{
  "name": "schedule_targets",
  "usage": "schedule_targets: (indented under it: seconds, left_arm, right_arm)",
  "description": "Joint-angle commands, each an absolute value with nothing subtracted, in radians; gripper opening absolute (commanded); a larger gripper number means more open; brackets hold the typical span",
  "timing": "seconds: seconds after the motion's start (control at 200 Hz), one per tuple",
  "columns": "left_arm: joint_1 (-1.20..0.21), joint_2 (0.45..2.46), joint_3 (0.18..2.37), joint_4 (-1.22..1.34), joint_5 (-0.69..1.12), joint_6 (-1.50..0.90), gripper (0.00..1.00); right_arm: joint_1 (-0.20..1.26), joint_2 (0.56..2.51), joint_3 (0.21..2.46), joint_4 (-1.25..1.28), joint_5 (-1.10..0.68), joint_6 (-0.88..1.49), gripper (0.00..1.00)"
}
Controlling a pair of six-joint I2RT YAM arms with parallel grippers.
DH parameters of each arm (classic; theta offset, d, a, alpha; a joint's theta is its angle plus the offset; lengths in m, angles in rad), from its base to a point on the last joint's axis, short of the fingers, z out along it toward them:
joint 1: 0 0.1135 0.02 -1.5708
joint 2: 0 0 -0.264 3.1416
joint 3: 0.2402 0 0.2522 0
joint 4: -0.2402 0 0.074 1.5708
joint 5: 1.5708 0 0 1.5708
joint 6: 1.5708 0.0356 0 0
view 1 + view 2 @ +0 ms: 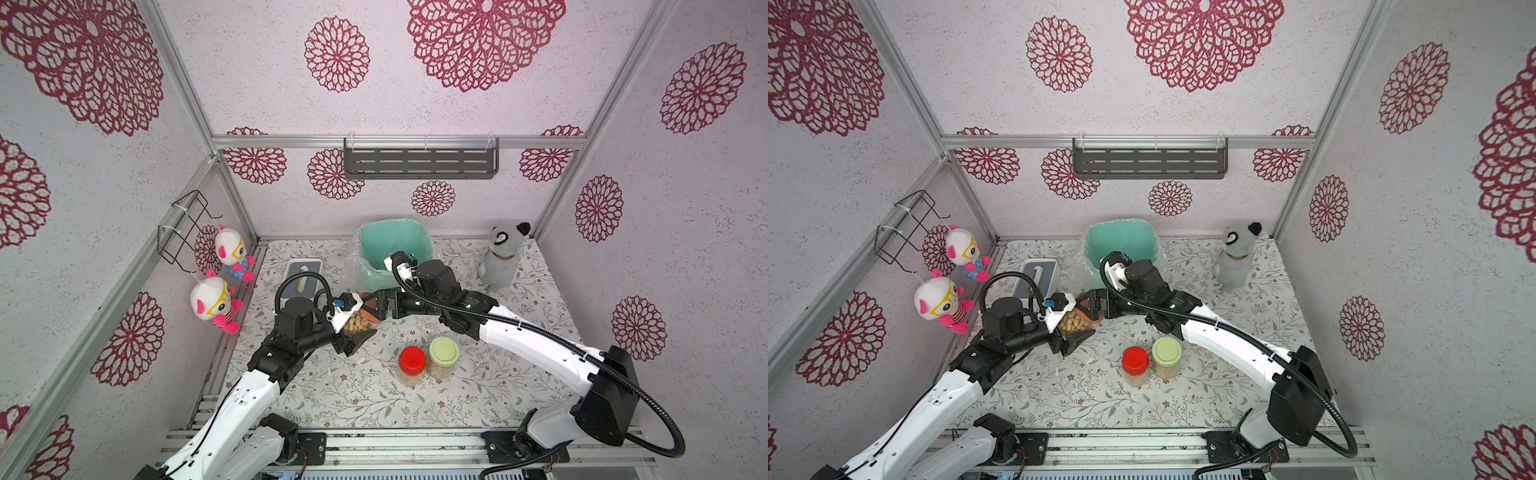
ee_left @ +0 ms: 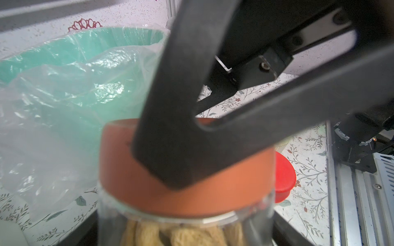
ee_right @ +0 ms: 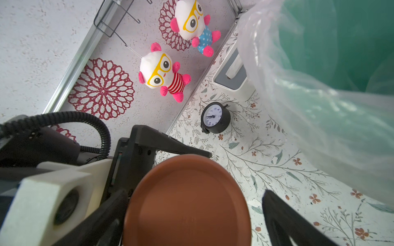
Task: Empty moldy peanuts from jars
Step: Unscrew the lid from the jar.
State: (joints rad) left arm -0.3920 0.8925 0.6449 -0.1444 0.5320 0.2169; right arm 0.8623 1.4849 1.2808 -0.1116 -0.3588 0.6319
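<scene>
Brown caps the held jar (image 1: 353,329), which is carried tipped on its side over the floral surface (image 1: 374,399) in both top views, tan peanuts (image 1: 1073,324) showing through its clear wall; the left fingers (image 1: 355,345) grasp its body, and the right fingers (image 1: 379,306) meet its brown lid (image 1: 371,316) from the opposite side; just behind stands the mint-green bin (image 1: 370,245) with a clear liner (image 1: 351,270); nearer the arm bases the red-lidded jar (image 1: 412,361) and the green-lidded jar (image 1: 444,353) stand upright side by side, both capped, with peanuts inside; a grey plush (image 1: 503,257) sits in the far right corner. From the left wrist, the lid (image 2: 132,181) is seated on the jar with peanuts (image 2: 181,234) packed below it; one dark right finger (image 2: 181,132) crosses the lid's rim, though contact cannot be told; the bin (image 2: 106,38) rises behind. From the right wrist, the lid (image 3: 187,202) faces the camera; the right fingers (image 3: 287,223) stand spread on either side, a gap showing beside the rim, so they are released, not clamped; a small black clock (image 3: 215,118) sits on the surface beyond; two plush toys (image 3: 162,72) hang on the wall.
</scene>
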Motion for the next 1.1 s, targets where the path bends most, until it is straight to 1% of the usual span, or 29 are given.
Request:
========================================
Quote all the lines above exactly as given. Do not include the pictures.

• _Response to the task_:
{
  "name": "schedule_targets",
  "usage": "schedule_targets: (indented under it: seconds, left_arm, right_arm)",
  "description": "Joint-angle commands, each an absolute value with nothing subtracted, in radians; gripper opening absolute (commanded); a larger gripper number means more open; brackets hold the typical span",
  "timing": "seconds: seconds after the motion's start (control at 200 Hz), one per tuple",
  "columns": "left_arm: joint_1 (-1.20..0.21), joint_2 (0.45..2.46), joint_3 (0.18..2.37), joint_4 (-1.22..1.34), joint_5 (-0.69..1.12), joint_6 (-1.50..0.90), gripper (0.00..1.00); right_arm: joint_1 (-0.20..1.26), joint_2 (0.56..2.51), joint_3 (0.21..2.46), joint_4 (-1.25..1.28), joint_5 (-1.10..0.68), joint_6 (-0.88..1.49), gripper (0.00..1.00)"
}
Controlling a pair of six-joint I2RT YAM arms with parallel grippers.
DH parameters of each arm (classic; theta offset, d, a, alpha; a joint's theta is its angle plus the offset; lengths in m, angles in rad), from its base to a point on the last joint's axis, short of the fingers, z out along it toward them:
joint 1: 0 0.1135 0.02 -1.5708
joint 2: 0 0 -0.264 3.1416
joint 3: 0.2402 0 0.2522 0
joint 4: -0.2402 0 0.074 1.5708
joint 5: 1.5708 0 0 1.5708
joint 6: 1.5708 0.0356 0 0
view 1 + view 2 @ +0 ms: 
ee_left @ +0 ms: 
ee_right @ +0 ms: 
Task: Empty moldy peanuts from jars
Step: Unscrew the lid from the jar.
State: (joints rad) left arm -0.3920 0.8925 0.6449 -0.1444 0.5320 0.2169; right arm 0.8623 1.4849 1.2808 -0.1116 -0.3588 0.6319
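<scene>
Brown caps the held jar (image 1: 353,329), which is carried tipped on its side over the floral surface (image 1: 374,399) in both top views, tan peanuts (image 1: 1073,324) showing through its clear wall; the left fingers (image 1: 355,345) grasp its body, and the right fingers (image 1: 379,306) meet its brown lid (image 1: 371,316) from the opposite side; just behind stands the mint-green bin (image 1: 370,245) with a clear liner (image 1: 351,270); nearer the arm bases the red-lidded jar (image 1: 412,361) and the green-lidded jar (image 1: 444,353) stand upright side by side, both capped, with peanuts inside; a grey plush (image 1: 503,257) sits in the far right corner. From the left wrist, the lid (image 2: 132,181) is seated on the jar with peanuts (image 2: 181,234) packed below it; one dark right finger (image 2: 181,132) crosses the lid's rim, though contact cannot be told; the bin (image 2: 106,38) rises behind. From the right wrist, the lid (image 3: 187,202) faces the camera; the right fingers (image 3: 287,223) stand spread on either side, a gap showing beside the rim, so they are released, not clamped; a small black clock (image 3: 215,118) sits on the surface beyond; two plush toys (image 3: 162,72) hang on the wall.
</scene>
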Motion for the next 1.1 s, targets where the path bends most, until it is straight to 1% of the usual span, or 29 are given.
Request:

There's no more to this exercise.